> [Task instructions]: Show the lines below that contain the string "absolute".

Stored records
↓

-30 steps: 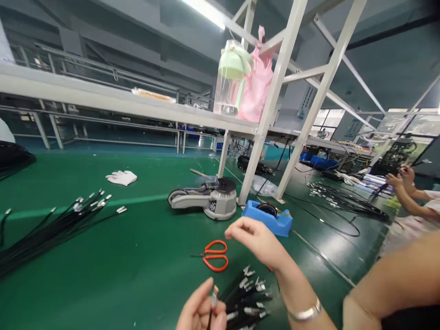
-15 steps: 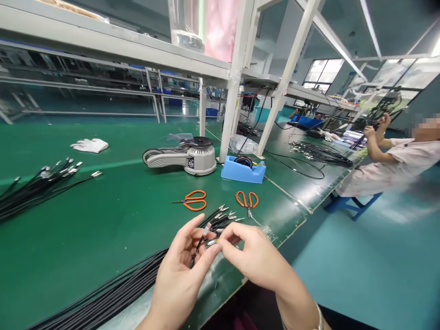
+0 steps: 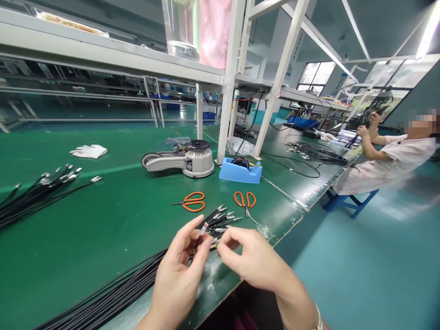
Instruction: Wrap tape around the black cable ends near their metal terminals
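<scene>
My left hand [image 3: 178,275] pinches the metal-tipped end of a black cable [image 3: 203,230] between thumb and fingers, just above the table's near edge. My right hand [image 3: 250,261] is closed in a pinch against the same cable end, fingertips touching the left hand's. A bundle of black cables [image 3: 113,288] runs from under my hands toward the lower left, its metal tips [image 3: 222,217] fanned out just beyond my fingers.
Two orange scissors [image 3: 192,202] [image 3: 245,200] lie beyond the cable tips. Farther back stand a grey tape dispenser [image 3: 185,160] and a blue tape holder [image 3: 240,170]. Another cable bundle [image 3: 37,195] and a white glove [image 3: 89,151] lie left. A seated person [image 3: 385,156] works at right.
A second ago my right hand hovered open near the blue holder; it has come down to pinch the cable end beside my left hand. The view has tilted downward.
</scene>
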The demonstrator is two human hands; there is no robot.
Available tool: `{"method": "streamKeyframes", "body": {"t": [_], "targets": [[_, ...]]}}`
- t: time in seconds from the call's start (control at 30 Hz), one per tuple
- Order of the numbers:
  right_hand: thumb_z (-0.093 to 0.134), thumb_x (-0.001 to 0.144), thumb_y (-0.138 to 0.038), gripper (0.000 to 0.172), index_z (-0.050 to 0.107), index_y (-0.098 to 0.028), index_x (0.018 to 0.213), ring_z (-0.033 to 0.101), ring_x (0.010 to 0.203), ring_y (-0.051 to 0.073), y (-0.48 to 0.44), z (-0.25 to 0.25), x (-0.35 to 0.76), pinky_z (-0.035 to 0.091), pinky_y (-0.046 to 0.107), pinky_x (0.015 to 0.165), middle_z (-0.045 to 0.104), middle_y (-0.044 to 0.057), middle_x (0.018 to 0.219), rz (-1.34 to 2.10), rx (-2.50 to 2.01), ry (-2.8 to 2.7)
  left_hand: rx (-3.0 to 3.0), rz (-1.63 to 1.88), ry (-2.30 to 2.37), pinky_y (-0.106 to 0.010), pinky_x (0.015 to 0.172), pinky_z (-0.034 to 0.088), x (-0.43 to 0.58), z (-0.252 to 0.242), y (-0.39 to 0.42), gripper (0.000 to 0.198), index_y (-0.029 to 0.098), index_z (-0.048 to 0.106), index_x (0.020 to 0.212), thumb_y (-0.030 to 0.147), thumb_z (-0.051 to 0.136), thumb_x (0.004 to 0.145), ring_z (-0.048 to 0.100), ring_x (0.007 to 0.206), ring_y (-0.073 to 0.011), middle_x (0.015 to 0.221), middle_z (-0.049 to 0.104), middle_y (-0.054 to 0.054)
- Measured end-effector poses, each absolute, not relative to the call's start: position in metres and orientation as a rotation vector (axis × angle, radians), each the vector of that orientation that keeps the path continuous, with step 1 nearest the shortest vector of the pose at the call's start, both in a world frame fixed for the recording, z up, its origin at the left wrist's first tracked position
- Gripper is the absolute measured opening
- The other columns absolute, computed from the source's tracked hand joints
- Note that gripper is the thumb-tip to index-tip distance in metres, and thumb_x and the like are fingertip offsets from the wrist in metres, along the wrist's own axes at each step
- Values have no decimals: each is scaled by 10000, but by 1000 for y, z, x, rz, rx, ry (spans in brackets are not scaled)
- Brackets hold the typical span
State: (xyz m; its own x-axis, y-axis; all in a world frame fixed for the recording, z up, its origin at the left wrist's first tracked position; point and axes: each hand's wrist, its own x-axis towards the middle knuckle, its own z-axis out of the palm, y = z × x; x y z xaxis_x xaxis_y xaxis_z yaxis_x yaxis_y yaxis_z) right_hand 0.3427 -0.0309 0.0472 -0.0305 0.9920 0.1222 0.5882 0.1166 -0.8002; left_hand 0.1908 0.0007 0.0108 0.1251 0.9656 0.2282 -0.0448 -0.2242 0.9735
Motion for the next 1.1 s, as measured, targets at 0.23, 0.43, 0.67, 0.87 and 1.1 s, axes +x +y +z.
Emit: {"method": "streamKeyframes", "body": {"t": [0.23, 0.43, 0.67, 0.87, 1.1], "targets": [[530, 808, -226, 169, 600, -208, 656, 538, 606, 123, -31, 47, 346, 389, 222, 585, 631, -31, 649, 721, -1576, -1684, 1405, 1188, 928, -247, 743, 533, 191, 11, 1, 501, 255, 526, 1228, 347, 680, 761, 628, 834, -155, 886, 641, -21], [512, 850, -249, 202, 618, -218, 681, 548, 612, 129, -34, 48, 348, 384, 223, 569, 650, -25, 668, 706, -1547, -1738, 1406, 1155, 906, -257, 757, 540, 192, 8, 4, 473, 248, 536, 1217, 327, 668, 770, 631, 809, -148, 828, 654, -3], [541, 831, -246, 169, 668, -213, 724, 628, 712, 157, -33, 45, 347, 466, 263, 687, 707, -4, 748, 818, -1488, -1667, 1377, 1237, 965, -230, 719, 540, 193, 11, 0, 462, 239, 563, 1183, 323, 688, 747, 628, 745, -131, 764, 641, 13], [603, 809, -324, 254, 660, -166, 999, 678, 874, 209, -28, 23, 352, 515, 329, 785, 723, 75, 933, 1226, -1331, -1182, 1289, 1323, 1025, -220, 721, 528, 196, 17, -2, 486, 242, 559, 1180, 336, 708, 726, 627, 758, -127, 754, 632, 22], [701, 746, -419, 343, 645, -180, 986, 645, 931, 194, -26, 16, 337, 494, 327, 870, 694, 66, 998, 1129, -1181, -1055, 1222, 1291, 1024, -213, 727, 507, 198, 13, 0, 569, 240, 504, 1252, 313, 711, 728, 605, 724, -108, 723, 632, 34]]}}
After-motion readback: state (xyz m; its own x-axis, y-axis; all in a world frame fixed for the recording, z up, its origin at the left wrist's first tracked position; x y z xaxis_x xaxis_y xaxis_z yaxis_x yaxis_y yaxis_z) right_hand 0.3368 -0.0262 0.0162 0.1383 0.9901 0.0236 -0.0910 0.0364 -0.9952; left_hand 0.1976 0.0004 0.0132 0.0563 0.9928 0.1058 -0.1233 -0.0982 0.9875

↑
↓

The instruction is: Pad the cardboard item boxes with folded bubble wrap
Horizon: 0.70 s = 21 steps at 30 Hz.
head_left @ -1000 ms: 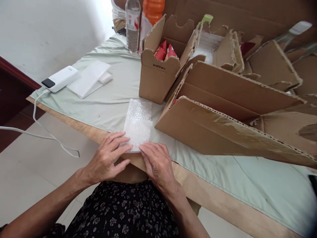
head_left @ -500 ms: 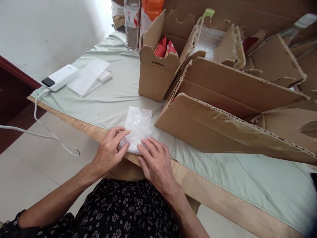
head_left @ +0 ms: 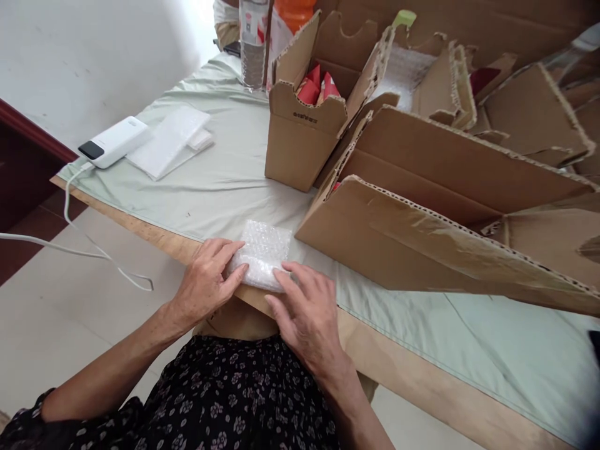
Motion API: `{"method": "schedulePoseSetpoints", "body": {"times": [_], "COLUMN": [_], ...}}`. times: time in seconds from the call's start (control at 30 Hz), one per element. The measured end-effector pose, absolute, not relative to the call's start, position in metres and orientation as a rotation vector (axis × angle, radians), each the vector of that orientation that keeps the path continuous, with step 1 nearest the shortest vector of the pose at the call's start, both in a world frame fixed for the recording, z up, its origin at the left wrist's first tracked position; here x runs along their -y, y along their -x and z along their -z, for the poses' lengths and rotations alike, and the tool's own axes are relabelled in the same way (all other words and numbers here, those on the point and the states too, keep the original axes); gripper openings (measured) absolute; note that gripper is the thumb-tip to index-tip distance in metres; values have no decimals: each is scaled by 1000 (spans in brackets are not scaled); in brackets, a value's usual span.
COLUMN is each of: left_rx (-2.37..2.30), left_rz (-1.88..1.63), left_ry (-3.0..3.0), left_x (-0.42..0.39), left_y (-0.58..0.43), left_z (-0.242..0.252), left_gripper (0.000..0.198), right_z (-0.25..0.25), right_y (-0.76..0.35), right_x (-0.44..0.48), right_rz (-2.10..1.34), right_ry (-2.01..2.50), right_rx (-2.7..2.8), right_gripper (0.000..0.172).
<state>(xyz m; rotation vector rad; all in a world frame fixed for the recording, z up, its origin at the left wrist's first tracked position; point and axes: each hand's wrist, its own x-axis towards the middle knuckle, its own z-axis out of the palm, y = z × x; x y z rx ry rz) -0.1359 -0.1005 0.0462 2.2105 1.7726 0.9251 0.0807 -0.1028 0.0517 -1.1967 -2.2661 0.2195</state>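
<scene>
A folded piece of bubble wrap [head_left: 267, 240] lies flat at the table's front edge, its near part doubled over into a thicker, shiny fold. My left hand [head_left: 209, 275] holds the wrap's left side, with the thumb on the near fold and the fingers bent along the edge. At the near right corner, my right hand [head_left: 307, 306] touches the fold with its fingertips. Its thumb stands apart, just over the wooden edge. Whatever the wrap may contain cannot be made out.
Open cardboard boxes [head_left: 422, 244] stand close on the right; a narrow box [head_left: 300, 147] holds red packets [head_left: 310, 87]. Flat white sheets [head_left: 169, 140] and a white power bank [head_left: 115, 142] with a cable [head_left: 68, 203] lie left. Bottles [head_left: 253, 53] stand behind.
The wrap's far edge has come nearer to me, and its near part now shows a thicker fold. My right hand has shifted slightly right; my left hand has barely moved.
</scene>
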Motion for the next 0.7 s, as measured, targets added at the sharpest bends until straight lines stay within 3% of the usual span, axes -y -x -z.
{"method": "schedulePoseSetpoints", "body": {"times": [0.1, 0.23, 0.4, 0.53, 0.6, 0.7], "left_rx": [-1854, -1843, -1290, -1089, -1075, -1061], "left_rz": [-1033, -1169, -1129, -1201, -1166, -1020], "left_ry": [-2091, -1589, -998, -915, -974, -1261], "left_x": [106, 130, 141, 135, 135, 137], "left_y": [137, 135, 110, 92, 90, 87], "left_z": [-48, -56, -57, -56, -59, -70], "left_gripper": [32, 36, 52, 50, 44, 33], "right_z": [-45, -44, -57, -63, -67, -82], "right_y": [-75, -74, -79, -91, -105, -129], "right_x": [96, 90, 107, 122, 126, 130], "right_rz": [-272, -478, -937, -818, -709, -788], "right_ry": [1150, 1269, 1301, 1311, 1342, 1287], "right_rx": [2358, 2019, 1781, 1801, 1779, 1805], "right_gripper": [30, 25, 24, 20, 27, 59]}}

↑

> [Answer for this exercise]:
- Measured end-effector poses, each absolute, not relative to the call's start: position in metres and orientation as a rotation vector (axis × angle, radians), each the vector of that orientation that keeps the path continuous, with step 1 nearest the shortest vector of the pose at the call's start, both in a world frame fixed for the recording, z up, its origin at the left wrist's first tracked position
- Gripper is the absolute measured opening
- The other columns absolute, computed from the source's tracked hand joints
Motion API: `{"method": "schedulePoseSetpoints", "body": {"times": [_], "COLUMN": [_], ...}}`. times: time in seconds from the call's start (control at 30 Hz), one per element. The measured end-effector pose, absolute, not relative to the call's start, position in metres and orientation as a rotation vector (axis × angle, radians), each the vector of that orientation that keeps the path continuous, with step 1 nearest the shortest vector of the pose at the call's start, both in a world frame fixed for the recording, z up, its origin at the left wrist's first tracked position; here x runs along their -y, y along their -x and z along their -z, for the poses' lengths and rotations alike, and the tool's own axes are relabelled in the same way (all other words and numbers here, those on the point and the states too, keep the original axes); gripper openings (measured) absolute; note that gripper is the thumb-tip to index-tip distance in metres; values have no decimals: each is scaled by 1000 (spans in brackets are not scaled); in brackets, a value's usual span.

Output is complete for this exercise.